1.22.2009

GLO's Reading Series Bulletin!

Graduate Literary Organization
Winter & Spring 2009 Reading Series

Poets Zachary Schomburg and Matthew Dickman
Tuesday, February 24th SMU 238, 7 - 9 p.m.
Q & A following the readings

Zachary Schomburg: Portland local Zachary Schomburg is known for recent publications The Man Suit (Black Ocean, 2007); Abaraham Lincoln's Death Scene (Horse Less Press, 2007); The Truth about Canada (Big Game Books, 2007); and The Ottoman Empire (Universal Remote 2006). His forthcoming books include I Am a Small Boy (Factory Hollow); The Pond (Greying Ghost Press); and Scary, No Scary (Black Ocean). He also edits the online poetry magazine Octopus.

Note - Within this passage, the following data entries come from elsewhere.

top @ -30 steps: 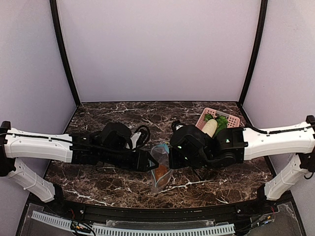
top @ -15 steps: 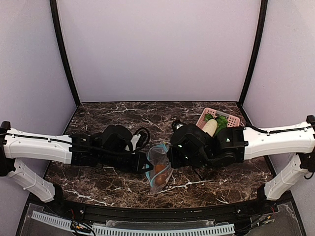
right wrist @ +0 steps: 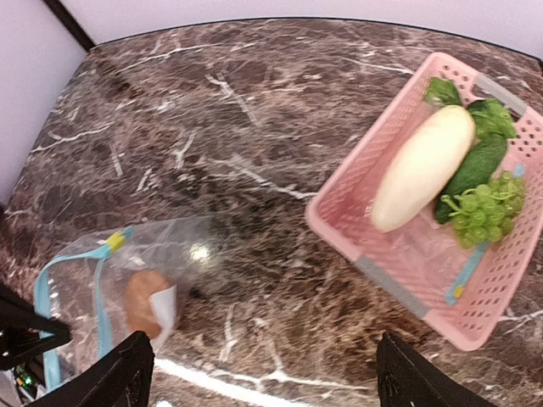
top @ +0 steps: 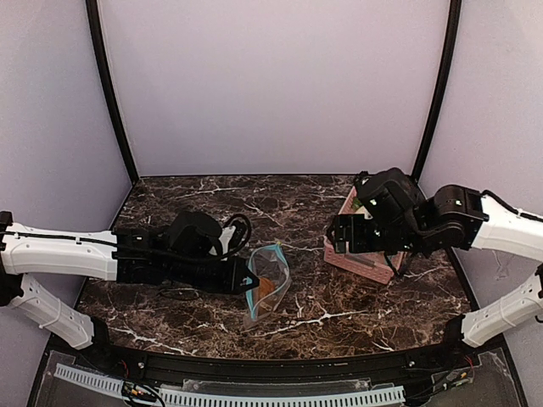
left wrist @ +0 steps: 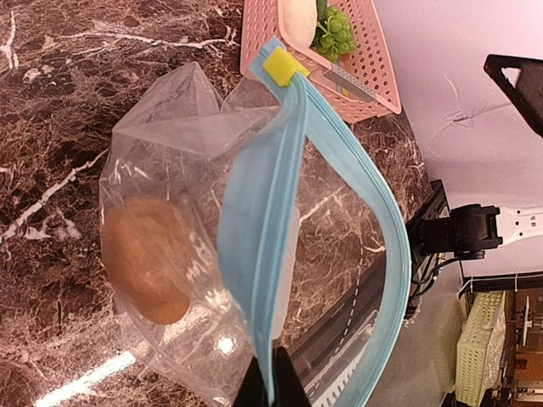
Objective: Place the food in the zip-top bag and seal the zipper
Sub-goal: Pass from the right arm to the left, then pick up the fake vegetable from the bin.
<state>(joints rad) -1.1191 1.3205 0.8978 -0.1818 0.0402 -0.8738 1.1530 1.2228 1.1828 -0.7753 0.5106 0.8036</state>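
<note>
Nearest me, my left gripper (top: 247, 282) is clamped on the teal zipper strip (left wrist: 254, 246) of the clear crinkly zip-top bag (top: 268, 284). In the left wrist view the dark fingertips (left wrist: 270, 383) pinch one lip of the strip at the bottom edge. The other lip bows away from it, so the mouth gapes. A small yellow slider tab (left wrist: 284, 65) sits at the far end of the strip. Inside the bag lies the round brown-orange lump (left wrist: 148, 259), against the side wall and well below the mouth. A small white label (right wrist: 165, 307) shows just beside it in the right wrist view. I cannot tell whether the bag's lower corner rests on the dark marble table (top: 187, 199).

Farther back and to the right, my right gripper (top: 338, 237) hangs above the table with its fingers (right wrist: 129, 373) spread wide and nothing between them. It is well apart from the bag, over the near corner of the pink perforated plastic basket (right wrist: 339, 242). In that basket lie a long white radish-shaped vegetable (right wrist: 422, 168), dark green leafy pieces (right wrist: 475, 161) touching it, and a light green bunch of grapes (right wrist: 484, 203) at the far side.
</note>
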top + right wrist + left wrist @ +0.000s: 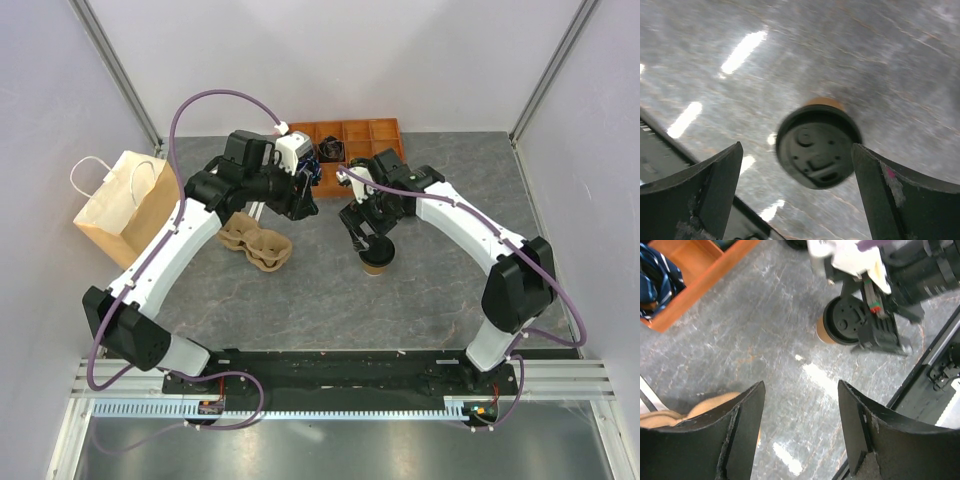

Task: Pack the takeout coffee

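Observation:
The takeout coffee (pixel 377 262), a brown paper cup with a black lid, stands upright on the grey table right of centre. My right gripper (pixel 372 243) hovers over it, open. In the right wrist view the lid (pixel 817 147) lies below and between the spread fingers, nearer the right finger (pixel 875 180). My left gripper (pixel 305 200) is open and holds nothing, up and to the left of the cup. Past its spread fingers (pixel 747 415) the left wrist view shows bare table, and farther off the cup (pixel 840 322) with the right gripper beside it.
A pulp cup carrier (pixel 255 243) lies left of centre under the left arm. A brown paper bag (pixel 120 205) stands at the far left. An orange compartment tray (pixel 362 132) with dark items sits at the back. The black base rail (pixel 340 372) runs along the near edge.

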Controlling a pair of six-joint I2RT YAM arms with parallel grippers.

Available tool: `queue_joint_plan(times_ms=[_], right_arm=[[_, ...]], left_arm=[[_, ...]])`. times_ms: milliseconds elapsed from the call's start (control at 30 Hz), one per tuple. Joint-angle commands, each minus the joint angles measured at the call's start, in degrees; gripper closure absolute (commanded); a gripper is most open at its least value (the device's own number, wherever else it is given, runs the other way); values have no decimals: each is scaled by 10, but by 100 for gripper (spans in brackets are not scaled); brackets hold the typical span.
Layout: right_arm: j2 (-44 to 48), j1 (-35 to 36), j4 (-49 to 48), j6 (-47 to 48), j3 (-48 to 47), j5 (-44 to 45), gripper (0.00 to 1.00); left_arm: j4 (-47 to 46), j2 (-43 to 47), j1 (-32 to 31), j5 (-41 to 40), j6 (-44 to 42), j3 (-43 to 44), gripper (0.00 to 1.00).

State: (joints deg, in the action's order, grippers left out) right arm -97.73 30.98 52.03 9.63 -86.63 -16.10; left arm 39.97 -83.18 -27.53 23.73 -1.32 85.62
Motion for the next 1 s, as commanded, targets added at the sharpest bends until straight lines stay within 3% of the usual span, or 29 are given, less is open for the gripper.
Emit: queue_joint_plan(times_ms=[0, 800, 967], right_arm=[[-16, 0, 17, 31, -25, 90, 2], [-25, 4, 0, 51, 37, 83, 2], [-18, 4, -3, 54, 46, 87, 6]], left_arm=[[2, 28, 1, 19, -10, -5, 32], [3, 17, 4, 24, -13, 7, 32], [3, 14, 5, 23, -13, 7, 32]])
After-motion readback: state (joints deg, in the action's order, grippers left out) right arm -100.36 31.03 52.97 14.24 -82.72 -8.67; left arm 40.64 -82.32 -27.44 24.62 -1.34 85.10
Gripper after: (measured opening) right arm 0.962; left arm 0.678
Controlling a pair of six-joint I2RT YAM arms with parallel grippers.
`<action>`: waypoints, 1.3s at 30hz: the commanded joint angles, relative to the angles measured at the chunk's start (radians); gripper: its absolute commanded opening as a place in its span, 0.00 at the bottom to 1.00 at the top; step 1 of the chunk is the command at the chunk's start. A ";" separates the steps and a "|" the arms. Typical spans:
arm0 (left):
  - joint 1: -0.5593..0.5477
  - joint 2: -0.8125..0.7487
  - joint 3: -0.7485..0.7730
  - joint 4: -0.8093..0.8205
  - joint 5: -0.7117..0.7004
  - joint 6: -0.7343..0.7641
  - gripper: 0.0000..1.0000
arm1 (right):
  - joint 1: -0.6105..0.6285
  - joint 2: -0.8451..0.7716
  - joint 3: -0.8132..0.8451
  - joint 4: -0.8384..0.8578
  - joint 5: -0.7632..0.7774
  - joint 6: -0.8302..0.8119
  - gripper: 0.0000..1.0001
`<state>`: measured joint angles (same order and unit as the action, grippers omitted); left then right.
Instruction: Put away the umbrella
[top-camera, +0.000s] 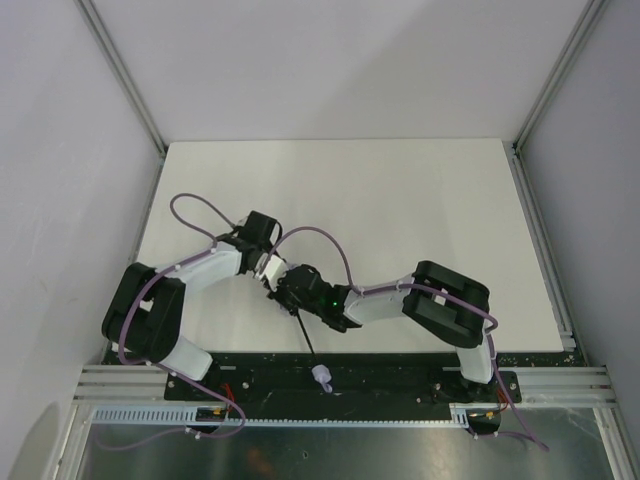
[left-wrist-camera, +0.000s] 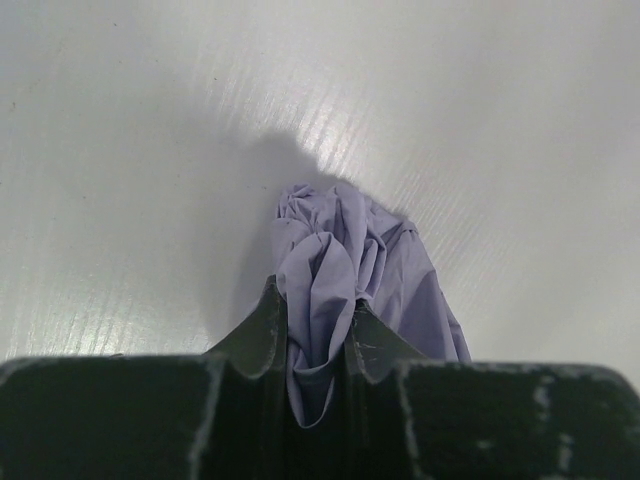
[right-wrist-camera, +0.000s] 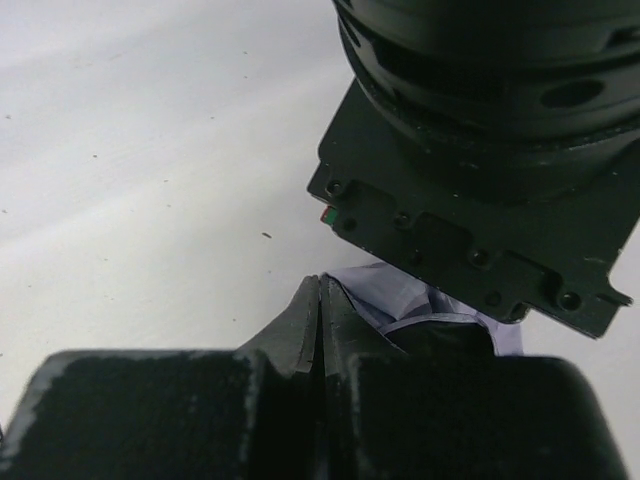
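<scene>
Gathering the umbrella (left-wrist-camera: 340, 260)
Bunched on the table (top-camera: 400, 200) near its front edge, shaft (top-camera: 307, 338) and handle (top-camera: 321, 377) trailing past it. Clamped in the left gripper (left-wrist-camera: 315, 305), beside the tightly closed right gripper (right-wrist-camera: 319, 288). Next, probably: collapsing the shaft

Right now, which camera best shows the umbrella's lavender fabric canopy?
Left wrist: the lavender fabric canopy sits central, pinched by the left end effector. Right wrist: a sliver; top view: mostly black shaft and lavender handle.
</scene>
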<state>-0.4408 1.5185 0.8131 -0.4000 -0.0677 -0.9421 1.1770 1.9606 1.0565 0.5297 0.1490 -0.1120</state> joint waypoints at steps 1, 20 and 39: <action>-0.037 0.018 -0.053 -0.223 0.029 -0.031 0.00 | -0.036 0.024 0.088 0.000 0.163 -0.132 0.00; -0.027 0.033 0.008 -0.244 0.095 -0.030 0.00 | -0.020 0.150 0.122 -0.152 -0.178 -0.034 0.00; -0.007 0.014 0.014 -0.243 0.136 -0.024 0.00 | -0.107 0.239 0.132 -0.165 -0.328 0.138 0.13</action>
<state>-0.3576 1.5253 0.8349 -0.4580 0.0036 -0.9684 1.1172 2.0842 1.1446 0.5995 -0.1532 -0.0753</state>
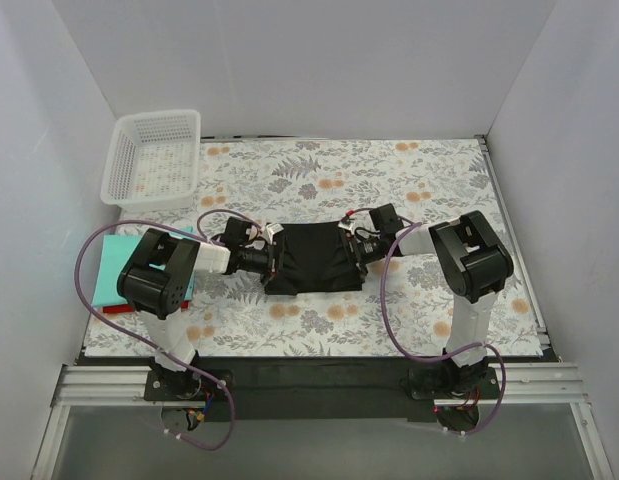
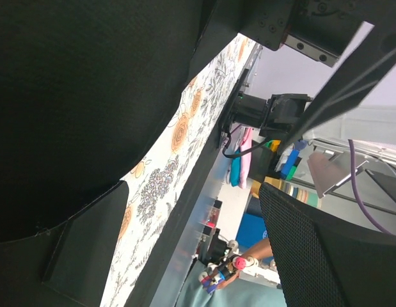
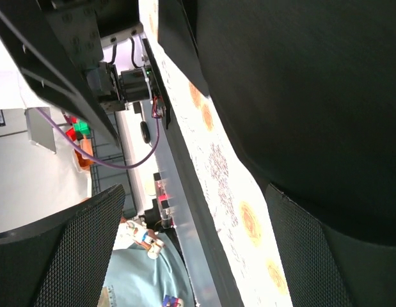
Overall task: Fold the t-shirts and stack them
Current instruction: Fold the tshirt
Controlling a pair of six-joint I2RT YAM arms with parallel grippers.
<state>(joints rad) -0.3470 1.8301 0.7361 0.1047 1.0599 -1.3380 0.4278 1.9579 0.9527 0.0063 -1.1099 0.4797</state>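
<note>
**Black shirt mid-fold, both jaws wide at its side edges**

Top view: I count three t-shirts. The black t-shirt (image 1: 314, 258) lies in the middle of the counter (image 1: 409, 175) as a compact, roughly rectangular bundle. The teal t-shirt (image 1: 111, 268) lies flat at the near left, partly under the left arm (image 1: 159, 275), with only a sliver of the red t-shirt (image 1: 117, 309) showing beneath it. One white basket (image 1: 154, 158) sits at the far left, and it looks empty. The left jaws are at the black shirt's left edge, the right arm (image 1: 469, 255) has its jaws at the right edge.

Left wrist view: the jaws are spread wide and hold nothing. Black cloth (image 2: 76, 96) fills the upper left, and the floral counter (image 2: 166, 166) shows bare between the fingers (image 2: 313, 256).

Right wrist view: these jaws are also fully apart and empty. The black shirt (image 3: 300, 83) lies on one side, with patterned counter (image 3: 236, 192) in the gap between the mesh pads (image 3: 76, 256).

I judge the black shirt's fold is the step in hand, with stacking not yet done. Next, each side must get under a cloth edge and close on every layer. Otherwise the bundle may open when I carry it left to the teal pile.
</note>
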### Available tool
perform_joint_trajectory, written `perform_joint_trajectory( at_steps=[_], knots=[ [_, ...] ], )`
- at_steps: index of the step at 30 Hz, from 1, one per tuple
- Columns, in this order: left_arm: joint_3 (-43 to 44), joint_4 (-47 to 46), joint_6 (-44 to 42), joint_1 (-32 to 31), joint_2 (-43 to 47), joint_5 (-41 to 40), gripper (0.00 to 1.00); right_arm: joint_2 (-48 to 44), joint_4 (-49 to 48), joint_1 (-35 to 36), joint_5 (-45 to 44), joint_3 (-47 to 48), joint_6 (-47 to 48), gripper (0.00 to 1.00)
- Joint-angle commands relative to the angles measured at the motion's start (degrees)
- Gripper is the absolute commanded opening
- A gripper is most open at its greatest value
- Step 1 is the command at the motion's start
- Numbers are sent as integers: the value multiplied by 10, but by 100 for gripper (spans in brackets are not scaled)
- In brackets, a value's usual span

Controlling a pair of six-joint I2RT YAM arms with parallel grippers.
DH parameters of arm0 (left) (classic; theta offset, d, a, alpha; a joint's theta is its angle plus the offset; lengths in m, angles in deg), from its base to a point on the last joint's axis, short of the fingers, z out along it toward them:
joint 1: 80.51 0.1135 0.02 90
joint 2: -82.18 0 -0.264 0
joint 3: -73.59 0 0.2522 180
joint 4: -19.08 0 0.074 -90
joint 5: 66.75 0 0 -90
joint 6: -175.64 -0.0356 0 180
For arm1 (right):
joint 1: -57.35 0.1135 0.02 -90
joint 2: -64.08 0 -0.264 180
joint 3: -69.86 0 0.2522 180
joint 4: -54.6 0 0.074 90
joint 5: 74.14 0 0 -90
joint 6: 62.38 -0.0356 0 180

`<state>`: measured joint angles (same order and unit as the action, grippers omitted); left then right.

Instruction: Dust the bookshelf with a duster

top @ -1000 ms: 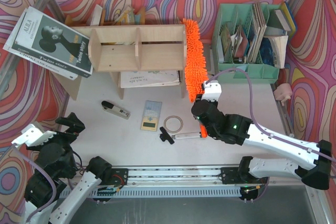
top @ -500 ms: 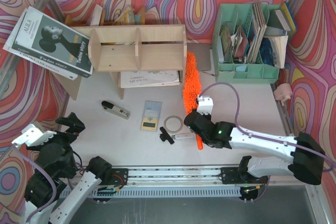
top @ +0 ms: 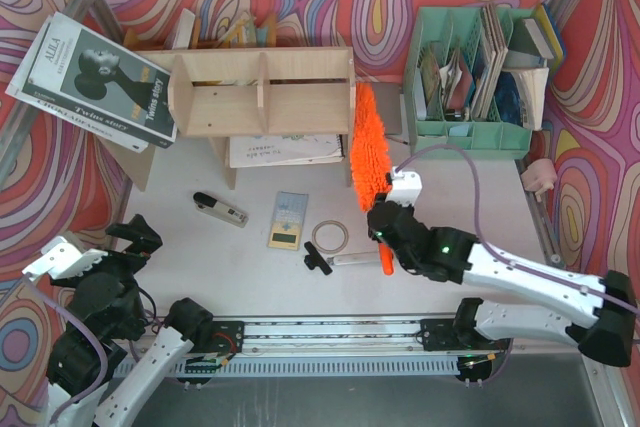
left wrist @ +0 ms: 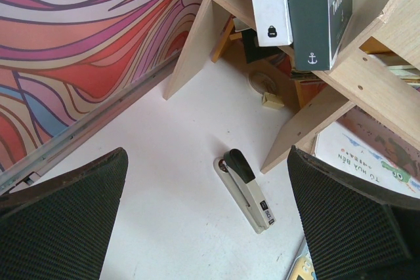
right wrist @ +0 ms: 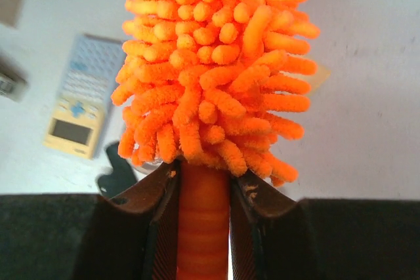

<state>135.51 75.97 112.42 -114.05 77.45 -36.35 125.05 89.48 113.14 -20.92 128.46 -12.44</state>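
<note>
You have bright, even light from above; shadows on the white surface (top: 250, 267) fall soft and faint. In the right wrist view the fluffy orange microfibre duster (right wrist: 210, 63) is crisp, the things behind it blurred.

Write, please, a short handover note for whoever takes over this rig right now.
Left gripper: open, empty, facing a stapler on the table.
Right gripper: shut on the duster, at the handle just below the fluffy head.
Duster head: alongside the right end panel of the bookshelf.
Done: duster picked up and at the shelf.
Left: sweep the top and compartments; how much is already dusted cannot be told.
</note>
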Motion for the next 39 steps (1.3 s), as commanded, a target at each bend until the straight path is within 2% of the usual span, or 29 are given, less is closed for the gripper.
perform_joint_trajectory(
  at_steps=[1,10,17,25,31,39],
  knots=[
    [-6,-8,-6,3,-2,1,98,-66,-56,5,-8,63,76,0],
    [-6,-9,-7,3,-9,4,98,-86,-54,5,14,26,46,0],
    [-6,-9,-6,3,-13,4,98,-21,-64,5,55,-41,-15,0],
    [-7,-9,-6,3,-13,6,98,70,-127,5,99,-111,-49,0],
    [-7,-11,-9,3,-21,8,98,103,-90,5,56,-81,-38,0],
    [-11,-13,-6,3,-17,5,98,0,-74,5,-11,20,67,0]
  ],
)
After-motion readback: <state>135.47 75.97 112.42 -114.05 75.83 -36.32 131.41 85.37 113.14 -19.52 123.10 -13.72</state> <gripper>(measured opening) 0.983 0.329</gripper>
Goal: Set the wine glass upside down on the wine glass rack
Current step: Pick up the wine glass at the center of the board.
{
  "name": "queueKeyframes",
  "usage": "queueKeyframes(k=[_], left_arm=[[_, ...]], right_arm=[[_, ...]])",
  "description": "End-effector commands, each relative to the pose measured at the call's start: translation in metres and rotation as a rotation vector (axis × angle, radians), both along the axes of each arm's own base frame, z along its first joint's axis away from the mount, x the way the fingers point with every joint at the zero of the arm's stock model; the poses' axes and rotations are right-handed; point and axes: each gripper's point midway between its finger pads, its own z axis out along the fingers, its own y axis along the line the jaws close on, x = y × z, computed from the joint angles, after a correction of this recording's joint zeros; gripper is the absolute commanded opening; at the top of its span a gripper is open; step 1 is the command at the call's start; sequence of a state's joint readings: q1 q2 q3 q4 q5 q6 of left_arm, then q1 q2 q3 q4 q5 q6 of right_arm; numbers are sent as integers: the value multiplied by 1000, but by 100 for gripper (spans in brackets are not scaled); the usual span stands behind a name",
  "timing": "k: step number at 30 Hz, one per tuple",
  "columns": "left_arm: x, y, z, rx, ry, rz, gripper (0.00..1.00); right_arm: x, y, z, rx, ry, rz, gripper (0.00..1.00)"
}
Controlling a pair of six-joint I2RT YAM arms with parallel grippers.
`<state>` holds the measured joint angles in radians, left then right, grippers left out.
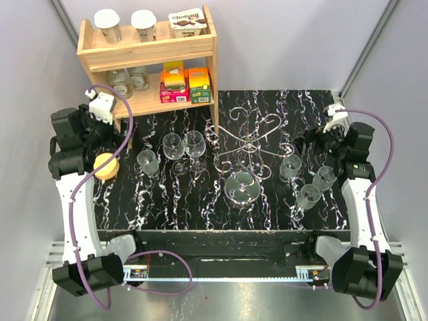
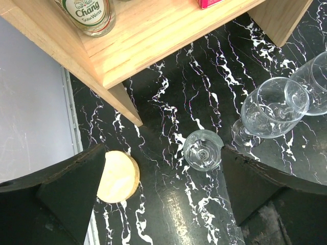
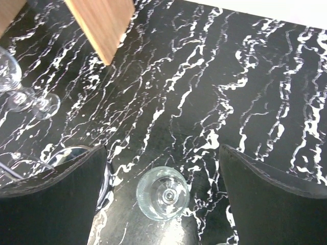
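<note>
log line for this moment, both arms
left fingers: open, above small clear wine glass | right fingers: open, above second clear wine glass | silver wire wine glass rack: untouched

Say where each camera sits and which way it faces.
Top external: above and behind, looking down on the table, wine glass rack, both arms.
Left wrist: looks down past the open left gripper at a wine glass.
Right wrist: looks down past the open right gripper at another glass.
Shared: top and left wrist show the shelf.

Left pincer (image 2: 162, 179) and right pincer (image 3: 162, 171) both gape wide.
</note>
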<state>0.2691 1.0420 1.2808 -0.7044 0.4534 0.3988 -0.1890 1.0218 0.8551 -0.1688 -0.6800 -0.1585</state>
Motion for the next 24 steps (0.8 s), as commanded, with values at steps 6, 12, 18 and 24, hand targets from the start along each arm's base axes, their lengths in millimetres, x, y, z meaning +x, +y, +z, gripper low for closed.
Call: queueKeyframes(k=[6, 12, 18, 24], left_arm=[[8, -5, 28, -19, -74, -21, 99], [14, 0, 24, -17, -52, 8, 99], [13, -5, 26, -15, -39, -20, 99], [13, -5, 22, -8, -32, -22, 99]], right_arm=[[-7, -38, 28, -137, 10, -198, 97], [-19, -57, 21, -228, 92, -276, 96], [-40, -72, -1, -309, 247, -321, 91], [-54, -85, -21, -364, 371, -362, 81]])
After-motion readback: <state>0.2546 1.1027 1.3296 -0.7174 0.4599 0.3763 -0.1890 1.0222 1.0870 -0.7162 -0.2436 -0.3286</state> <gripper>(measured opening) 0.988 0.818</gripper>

"Schomburg has encapsulated modern life in just one hundred or so pages. The bizarre imagination that spirals through the poems wonders, creates, and feeds upon itself." -- D. Richard Scannell, Bookslut.com

Matthew Dickman: Portland native Matthew Dickman's work has been published in Tin House, Clackamas Literary Review, Poet Lore, Rhino, Agni: online, and more. He has received fellowships and/or residencies from Oregon Literary Arts, the Michener Center for Writers in Austin, Texas, the Breadloaf Writers Conference, the Vermont Studio Center and the Fine Arts Work Center. Dickman's first collection of poetry, All American Poem, won the 2008 APR/Honickman Prize, selected by Tony Hoagland, and will be published with Copper Canyon Press.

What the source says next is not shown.